By the night when Dot "supposed", she was in her late 80's, Jim in his early 90's. Vera was dead; the presence of that had to be in her face
every day as she worked on the books. At Aunt
Dot's last Wellesley class reunion, only 6 of the "gals" (as she always described them) with whom she had graduated were still alive. How is it
possible that we neglected to speak, directly, of these things? Yet we
did: when Dot had told me about the reunion, she'd described it triumphantly, as delighted as a girl. "Everyone else
walked, but they loaded us into a Model-T Ford and when we drove down
the street it was just lined with young graduates and they cheered us,
and cheered us..."
Fall is beautiful, especially in Vermont. Its magnificence, though, marks an ending.

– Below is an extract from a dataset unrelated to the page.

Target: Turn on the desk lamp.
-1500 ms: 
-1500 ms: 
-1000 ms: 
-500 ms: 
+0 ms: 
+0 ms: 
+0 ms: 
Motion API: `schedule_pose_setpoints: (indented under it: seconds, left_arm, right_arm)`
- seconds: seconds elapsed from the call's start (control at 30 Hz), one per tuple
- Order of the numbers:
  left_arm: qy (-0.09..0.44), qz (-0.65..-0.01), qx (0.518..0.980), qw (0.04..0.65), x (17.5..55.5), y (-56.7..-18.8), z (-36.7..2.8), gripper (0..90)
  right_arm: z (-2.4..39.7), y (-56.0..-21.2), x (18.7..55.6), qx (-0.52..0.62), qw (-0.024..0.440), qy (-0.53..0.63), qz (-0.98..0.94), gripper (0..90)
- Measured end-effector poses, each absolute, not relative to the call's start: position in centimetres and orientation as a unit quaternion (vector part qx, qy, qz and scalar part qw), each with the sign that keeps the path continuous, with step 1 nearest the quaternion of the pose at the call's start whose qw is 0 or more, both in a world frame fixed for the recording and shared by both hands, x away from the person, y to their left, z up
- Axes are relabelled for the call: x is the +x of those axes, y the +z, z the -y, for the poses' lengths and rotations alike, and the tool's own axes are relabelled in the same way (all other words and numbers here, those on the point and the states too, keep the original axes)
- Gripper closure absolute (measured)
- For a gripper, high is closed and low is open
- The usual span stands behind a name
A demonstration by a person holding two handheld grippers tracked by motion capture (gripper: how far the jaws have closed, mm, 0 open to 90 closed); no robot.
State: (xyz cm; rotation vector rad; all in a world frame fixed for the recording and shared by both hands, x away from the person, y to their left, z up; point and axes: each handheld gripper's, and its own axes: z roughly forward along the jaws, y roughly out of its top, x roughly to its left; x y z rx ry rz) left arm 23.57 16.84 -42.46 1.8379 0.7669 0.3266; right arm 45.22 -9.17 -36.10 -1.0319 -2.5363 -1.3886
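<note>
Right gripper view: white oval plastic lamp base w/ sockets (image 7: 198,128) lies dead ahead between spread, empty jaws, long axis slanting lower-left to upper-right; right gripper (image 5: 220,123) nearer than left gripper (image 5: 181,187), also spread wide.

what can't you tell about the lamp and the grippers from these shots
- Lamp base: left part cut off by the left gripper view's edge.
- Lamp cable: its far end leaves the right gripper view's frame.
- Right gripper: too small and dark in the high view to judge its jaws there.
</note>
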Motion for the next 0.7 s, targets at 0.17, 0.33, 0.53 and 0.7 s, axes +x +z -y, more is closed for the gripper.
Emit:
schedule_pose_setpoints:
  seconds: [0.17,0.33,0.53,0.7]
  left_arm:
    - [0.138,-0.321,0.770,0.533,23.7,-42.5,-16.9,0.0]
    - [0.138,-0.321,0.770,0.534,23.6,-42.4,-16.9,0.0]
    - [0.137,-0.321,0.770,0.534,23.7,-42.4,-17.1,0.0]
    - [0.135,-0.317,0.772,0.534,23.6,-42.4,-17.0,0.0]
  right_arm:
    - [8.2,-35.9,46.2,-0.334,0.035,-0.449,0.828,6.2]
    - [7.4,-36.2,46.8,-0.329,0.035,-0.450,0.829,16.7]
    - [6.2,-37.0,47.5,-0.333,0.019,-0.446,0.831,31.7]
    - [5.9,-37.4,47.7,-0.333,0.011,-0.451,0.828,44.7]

Aunt Dot never once saw the farm in the winter; she left long before the last leaf turned from red or gold to brown.
I tried, in the seconds before I answered Dot that night, to suss out what her subtext might be.

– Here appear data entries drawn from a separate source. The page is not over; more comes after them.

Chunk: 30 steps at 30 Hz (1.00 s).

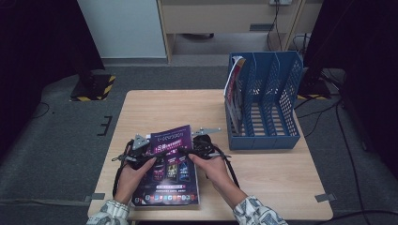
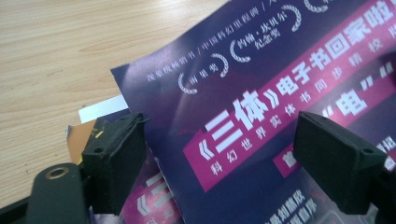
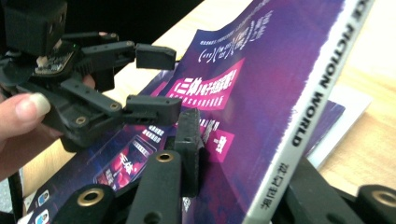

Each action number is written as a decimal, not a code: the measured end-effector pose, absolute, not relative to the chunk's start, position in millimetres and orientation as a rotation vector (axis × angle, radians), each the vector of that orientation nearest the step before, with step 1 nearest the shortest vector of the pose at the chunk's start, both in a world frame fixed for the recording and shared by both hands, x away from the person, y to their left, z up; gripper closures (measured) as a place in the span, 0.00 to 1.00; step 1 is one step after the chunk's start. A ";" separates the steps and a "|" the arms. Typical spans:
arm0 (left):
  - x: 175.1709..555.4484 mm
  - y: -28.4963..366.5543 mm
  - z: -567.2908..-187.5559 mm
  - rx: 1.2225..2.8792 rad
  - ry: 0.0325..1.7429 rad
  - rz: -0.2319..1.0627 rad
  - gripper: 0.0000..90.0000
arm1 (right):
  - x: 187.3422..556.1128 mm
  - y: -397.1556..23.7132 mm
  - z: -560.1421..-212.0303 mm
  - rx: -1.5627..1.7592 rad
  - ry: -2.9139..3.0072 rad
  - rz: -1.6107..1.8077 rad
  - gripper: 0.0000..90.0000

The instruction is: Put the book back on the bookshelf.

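Observation:
A purple magazine (image 1: 171, 164) lies at the table's front, its spine side raised off the copy beneath. In the right gripper view its white spine (image 3: 303, 121) sits between my right gripper's (image 3: 243, 172) jaws, which are shut on it. My right gripper (image 1: 190, 152) holds the magazine's right edge in the high view. My left gripper (image 1: 151, 158) is at the magazine's left edge with its jaws open. They stand wide apart over the cover (image 2: 261, 93) in the left gripper view, not pressing on it. The left gripper (image 3: 156, 81) is seen open in the right gripper view too.
Under the raised magazine lie another purple copy (image 3: 334, 116) and white paper (image 2: 100, 108). A blue file holder (image 1: 263, 103) stands at the table's back right, with a magazine (image 1: 233, 82) in its left slot. Bare wooden table (image 1: 267, 178) lies right of my hands.

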<state>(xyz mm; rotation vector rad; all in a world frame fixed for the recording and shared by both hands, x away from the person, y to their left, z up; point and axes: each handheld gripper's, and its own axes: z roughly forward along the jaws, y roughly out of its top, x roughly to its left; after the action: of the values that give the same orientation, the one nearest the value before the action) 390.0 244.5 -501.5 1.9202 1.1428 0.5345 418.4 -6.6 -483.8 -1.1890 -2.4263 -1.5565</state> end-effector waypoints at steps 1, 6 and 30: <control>389.5 244.2 -501.2 1.922 1.140 0.535 0.18 | 418.7 -7.3 -482.8 -1.189 -2.425 -1.560 0.82; 385.1 244.0 -498.5 1.910 1.126 0.532 0.16 | 420.5 -13.0 -474.8 -1.183 -2.437 -1.613 0.85; 385.8 240.4 -505.4 1.965 1.063 0.383 0.12 | 420.9 -30.2 -451.3 -1.120 -2.516 -1.816 0.87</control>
<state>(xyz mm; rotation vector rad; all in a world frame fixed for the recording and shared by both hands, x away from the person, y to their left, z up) 385.8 240.4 -505.4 1.9650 1.0628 0.3832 420.9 -30.2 -451.3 -1.1204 -2.5160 -1.8162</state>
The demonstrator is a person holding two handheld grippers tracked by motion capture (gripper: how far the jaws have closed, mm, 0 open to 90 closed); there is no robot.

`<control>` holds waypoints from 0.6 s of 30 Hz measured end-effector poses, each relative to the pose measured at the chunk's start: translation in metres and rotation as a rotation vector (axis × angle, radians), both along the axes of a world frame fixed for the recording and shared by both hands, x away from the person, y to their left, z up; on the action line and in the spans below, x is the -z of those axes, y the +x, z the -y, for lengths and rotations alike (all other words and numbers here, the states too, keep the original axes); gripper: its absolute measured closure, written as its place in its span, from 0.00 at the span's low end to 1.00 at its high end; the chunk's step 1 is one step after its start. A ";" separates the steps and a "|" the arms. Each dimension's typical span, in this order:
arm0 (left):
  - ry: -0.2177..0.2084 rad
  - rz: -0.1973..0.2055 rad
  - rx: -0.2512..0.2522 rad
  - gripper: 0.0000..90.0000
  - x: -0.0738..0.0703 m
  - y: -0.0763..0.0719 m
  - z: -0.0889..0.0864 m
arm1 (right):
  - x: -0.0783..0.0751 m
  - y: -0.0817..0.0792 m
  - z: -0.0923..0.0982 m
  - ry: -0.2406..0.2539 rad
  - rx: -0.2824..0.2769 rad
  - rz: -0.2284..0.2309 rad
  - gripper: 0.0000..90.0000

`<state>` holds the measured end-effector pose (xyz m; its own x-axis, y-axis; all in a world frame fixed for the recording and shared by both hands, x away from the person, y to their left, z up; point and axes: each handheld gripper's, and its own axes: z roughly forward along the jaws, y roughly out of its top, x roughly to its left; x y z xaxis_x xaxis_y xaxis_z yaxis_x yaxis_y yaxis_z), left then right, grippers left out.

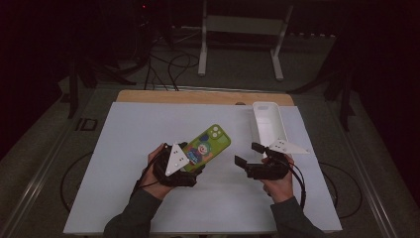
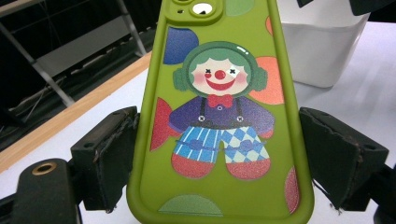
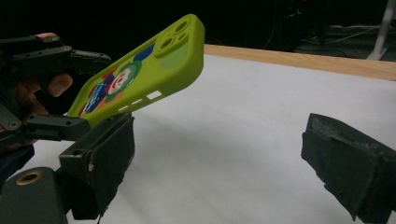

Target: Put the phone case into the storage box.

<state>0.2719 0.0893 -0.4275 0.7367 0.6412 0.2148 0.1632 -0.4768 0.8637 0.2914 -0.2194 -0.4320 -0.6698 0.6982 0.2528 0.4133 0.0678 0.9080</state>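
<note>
Clamping the green clown phone case (image 1: 207, 144) by its long edges at frame centre, tilted off the white table (image 1: 124, 148), the left gripper (image 1: 190, 161) holds it while the right gripper (image 1: 246, 153), lower right, gapes empty.

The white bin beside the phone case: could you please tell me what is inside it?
The white bin looks empty in the high view: bare white floor and walls. The left gripper view shows its outer wall, not the inside.

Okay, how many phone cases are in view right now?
1. The green clown-print phone case is held off the white table in the left gripper. The white bin may hide others.
</note>
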 end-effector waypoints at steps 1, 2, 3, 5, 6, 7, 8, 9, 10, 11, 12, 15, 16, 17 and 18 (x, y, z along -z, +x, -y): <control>0.001 0.001 0.001 0.18 0.000 0.000 0.001 | 0.000 0.000 0.000 0.002 -0.001 -0.001 0.10; -0.002 0.001 0.003 0.18 0.000 -0.001 0.001 | 0.000 0.000 0.000 0.005 -0.003 -0.002 0.10; 0.000 0.001 0.006 0.18 0.000 -0.001 0.002 | 0.000 0.001 -0.001 0.007 -0.004 -0.004 0.10; 0.000 0.002 0.011 0.18 0.000 -0.001 0.003 | 0.000 0.001 -0.001 0.009 -0.004 -0.007 0.10; 0.001 0.003 0.012 0.18 0.000 -0.002 0.004 | 0.000 0.001 -0.002 0.009 -0.004 -0.007 0.10; 0.000 0.003 0.015 0.18 0.001 -0.002 0.005 | 0.000 0.001 -0.002 0.010 -0.004 -0.006 0.10; 0.001 0.003 0.018 0.18 0.001 -0.002 0.006 | 0.001 0.002 -0.002 0.013 -0.005 -0.008 0.10; 0.004 0.002 0.022 0.18 0.001 -0.002 0.007 | 0.001 0.002 -0.002 0.016 -0.006 -0.010 0.10; 0.008 0.003 0.024 0.18 0.001 -0.003 0.007 | 0.000 0.002 -0.003 0.021 -0.008 -0.013 0.10; 0.011 0.003 0.026 0.18 0.002 -0.003 0.008 | 0.000 0.002 -0.003 0.023 -0.009 -0.014 0.10; 0.009 0.003 0.025 0.18 0.002 -0.003 0.009 | 0.000 0.002 -0.004 0.024 -0.011 -0.014 0.10; 0.009 0.002 0.031 0.18 0.003 -0.003 0.011 | -0.001 0.002 -0.005 0.024 -0.018 -0.013 0.10; 0.010 0.002 0.032 0.18 0.003 -0.003 0.012 | -0.001 0.003 -0.006 0.027 -0.018 -0.014 0.10; 0.012 0.002 0.037 0.18 0.003 -0.003 0.012 | -0.002 0.003 -0.007 0.028 -0.021 -0.013 0.10; 0.013 0.002 0.039 0.18 0.003 -0.003 0.013 | -0.002 0.003 -0.008 0.029 -0.024 -0.012 0.10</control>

I knew there was one, but I couldn't get it.
I knew assumptions are dangerous. Talking about the dispossession of
one's property after death is delicate and emotionally fraught, when the death or the property is yours or that of someone you love. There were those ignored
elephants in the room. Several of them I can name more clearly now than
I could then: aging, money, fear of impending, inevitable change.
Next
to me, on the couch, Ned remained silent. But I could feel the
quickening of his interest, hope and curiosity and amusement --- how would I answer this? what was Dot actually saying? --- rising off him like heat.This was, we both assumed, about our future. This was, possibly, big.
"Well, Aunt Dot," I said, fumbling cautiously. "I love the
farm, and we've --- well, you know we've always thought we'd like
to live here someday..."
But she was no longer looking at me. Her gaze seemed to stretch out, far past the room, to a middle distance.
Then she said, with
the utmost mournfulness, "I suppose you'll... redecorate."

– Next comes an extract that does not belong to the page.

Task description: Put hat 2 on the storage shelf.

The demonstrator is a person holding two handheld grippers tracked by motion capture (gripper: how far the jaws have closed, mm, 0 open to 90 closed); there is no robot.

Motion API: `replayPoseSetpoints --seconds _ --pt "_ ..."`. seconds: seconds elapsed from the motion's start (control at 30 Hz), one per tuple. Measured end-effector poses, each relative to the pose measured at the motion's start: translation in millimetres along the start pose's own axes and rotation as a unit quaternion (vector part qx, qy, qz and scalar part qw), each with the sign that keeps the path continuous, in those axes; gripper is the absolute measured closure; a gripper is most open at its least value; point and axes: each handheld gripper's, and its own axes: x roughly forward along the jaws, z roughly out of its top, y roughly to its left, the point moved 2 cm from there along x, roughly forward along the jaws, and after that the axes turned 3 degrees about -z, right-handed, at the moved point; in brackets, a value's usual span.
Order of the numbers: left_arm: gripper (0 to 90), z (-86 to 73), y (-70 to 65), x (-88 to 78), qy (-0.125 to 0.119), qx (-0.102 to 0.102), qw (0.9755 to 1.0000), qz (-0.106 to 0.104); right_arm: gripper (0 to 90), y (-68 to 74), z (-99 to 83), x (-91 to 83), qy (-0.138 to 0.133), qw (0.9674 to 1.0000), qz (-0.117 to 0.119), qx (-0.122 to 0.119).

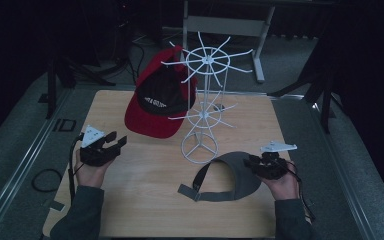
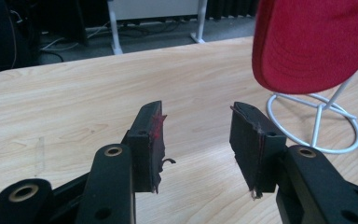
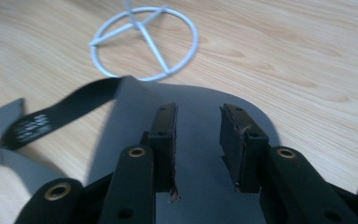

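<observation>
A red cap with a black front (image 1: 155, 107) hangs on the left side of a white wire rack (image 1: 207, 60) at the back of the wooden table (image 1: 145, 200). A grey visor (image 1: 230, 182) with a black strap (image 3: 60, 114) lies flat by the rack's ring base (image 1: 198, 148). My right gripper (image 1: 250, 162) hovers over the visor's right part. In the right gripper view its jaws (image 3: 198, 116) stand apart above the grey brim (image 3: 196, 154), pressing on nothing. My left gripper (image 1: 116, 142) is held at the table's left, open and empty (image 2: 198, 116), with the red brim (image 2: 312, 42) ahead to its right.
The rack's base ring (image 3: 144, 42) stands just beyond the visor. A coiled black cable (image 1: 45, 180) lies off the table's left edge. Dark stands and a grey frame (image 1: 225, 25) sit behind the table. Bare wood stretches between the two grippers.
</observation>
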Motion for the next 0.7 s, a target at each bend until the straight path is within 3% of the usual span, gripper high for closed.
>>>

Redecorate? All this supposing was about redecoration?
I
told that story for a lot of years. I thought it was funny, and I still do. My aunt's wish to control the future, even a future she
might not --- would not --- be in. My own utter inability to imagine where she was going with that odd remark, and scrambling to answer appropriately.
But I also think, now, that there was something tragic in the exchange. Not melodramatically so but in a perfectly ordinary, normal way --- that two people who loved each other, who loved and had shared a particular place, who had traveled through so many revolutions of the earth around the sun together, were unable to give voice to their hopes and fears.
Now I think I understand much
better what Aunt Dot was grappling with, but could not articulate. Not to herself; certainly not to us. Wallpaper and the arrangement of furniture had nothing to do with it, though even she may have thought it did.
I still see the funniness. I also see terror, A terror, unexpressed, that lay beneath "redecorating." A terror that is existential, inherent in living a human life, which one knows will end. Especially when that ending (and what, if anything follows that ending) is and must be wholly unknown.
It would take years for me to get that that's what this exchange was about, though.
And although I wish now that we had been able to speak openly that night, neither of us were able to. We each did the best we could.
Redecorating?
I think I probably barked out a an astonished laugh, as I felt Ned, next to me, also shake with laughter. I probably
shrugged and said something like, "Aunt Dot, I
have no idea, we've got a lot of bridges to cross
before we come to that."
How many bridges, I had no idea.
Fifteen, maybe twenty years have passed since that night. I think what Dot most feared --- the twinned loss of control and identity in old age --- has
happened.
I think it is less terrifying in actuality than was its anticipation, which she bore alone.
Dot lives in the moment now. Some of these appear to be very happy moments. (Dot, left, on her hundredth birthday).
Dot, now, is the one who lives in another state. And I do live here, on the farm, in Vermont, as she supposed.
But sometimes, especially late at night, I think about those bridges, and how many of them it is necessary to burn in order to simply go on living.
Sometimes, I swear I can still smell the smoke.